Saturday 24 August 2013

Infrastructure collapse


Nasdaq crash triggers fear of data meltdown
Digital infrastructure exceeding limits of human control, industry experts warn


23 August, 2013


A series of system crashes affecting Google, Amazon, Apple and Microsoft in the past fortnight has brought warnings that governments, banks and big business are over-reliant on computer networks that have become too complex.

The alarm was sounded by industry experts in the aftermath of a three-hour network shutdown that paralysed the operation of the Nasdaq stock market in New York on Thursday, on what should have been a quiet day of routine share trading on the exchange.

Jaron Lanier, the author and inventor of the concept of virtual reality, warned that digital infrastructure was moving beyond human control. He said: "When you try to achieve great scale with automation and the automation exceeds the boundaries of human oversight, there is going to be failure. That goes for governments, for consumer companies, for Google, or a big insurance company. It is infuriating because it is driven by unreasonable greed.
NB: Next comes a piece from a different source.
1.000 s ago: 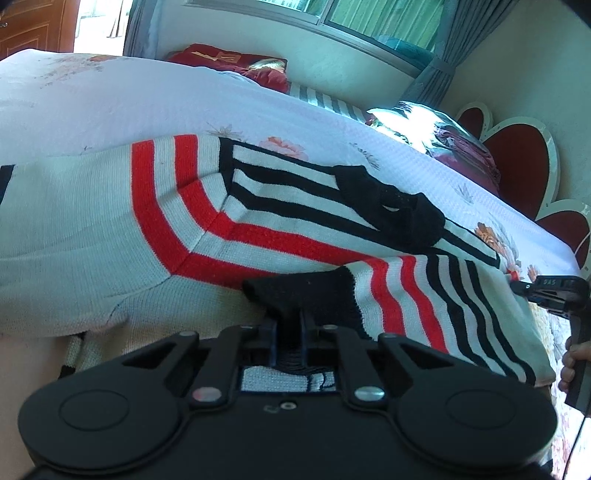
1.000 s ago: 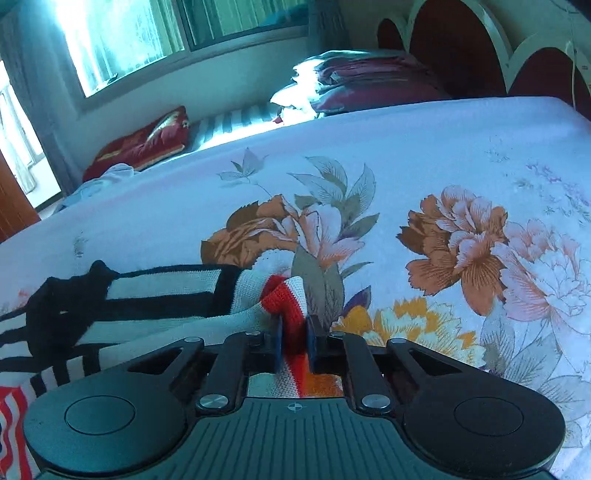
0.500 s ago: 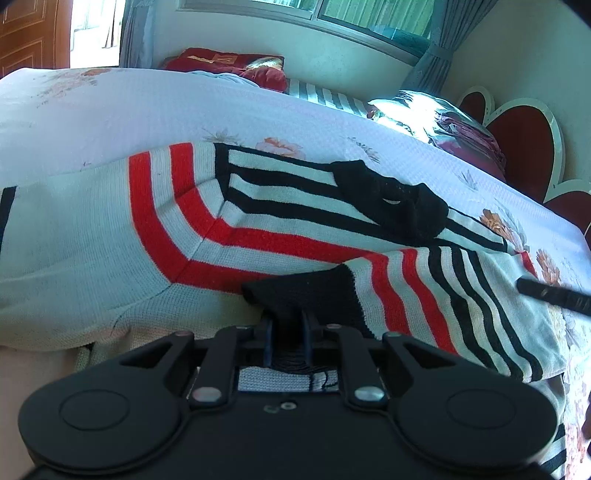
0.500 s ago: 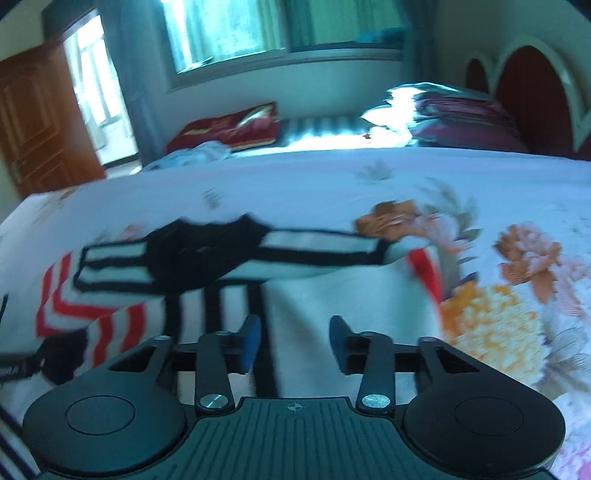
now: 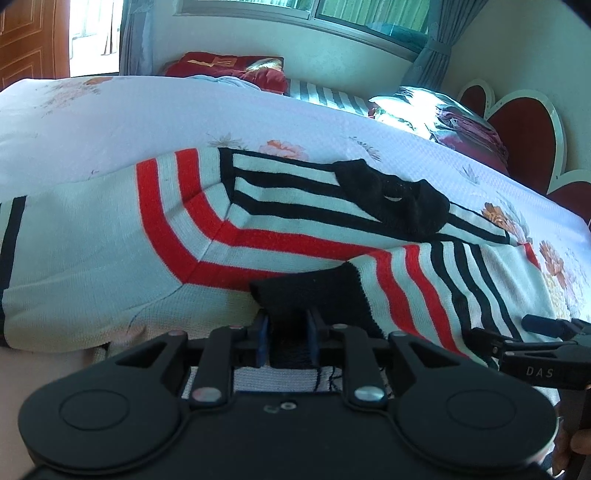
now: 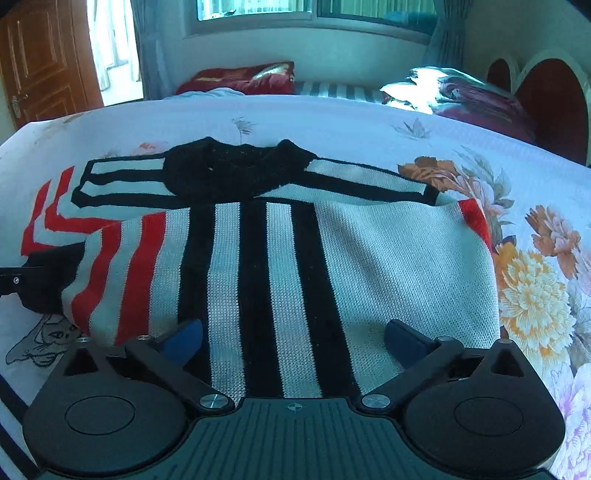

In many cases, the systems that tend to fail, fail because of an attempt to make them run automatically with a minimal amount of human oversight."

The Nasdaq collapse was caused by a communication failure between its platform for processing quotes and trades and that of another party – reportedly the New York Stock Exchange. So serious was the fallout that it resulted in a third fewer shares being traded in the US on that day.

"These outages are absolutely going to continue," said Neil MacDonald, a fellow at technology research firm Gartner. "There has been an explosion in data across all types of enterprises. The complexity of the systems created to support big data is beyond the understanding of a single person and they also fail in ways that are beyond the comprehension of a single person."

From high volume securities trading to the explosion in social media and the online consumption of entertainment, the amount of data being carried globally over the private networks, such as stock exchanges, and the public internet is placing unprecedented strain on websites and on the networks that connect them.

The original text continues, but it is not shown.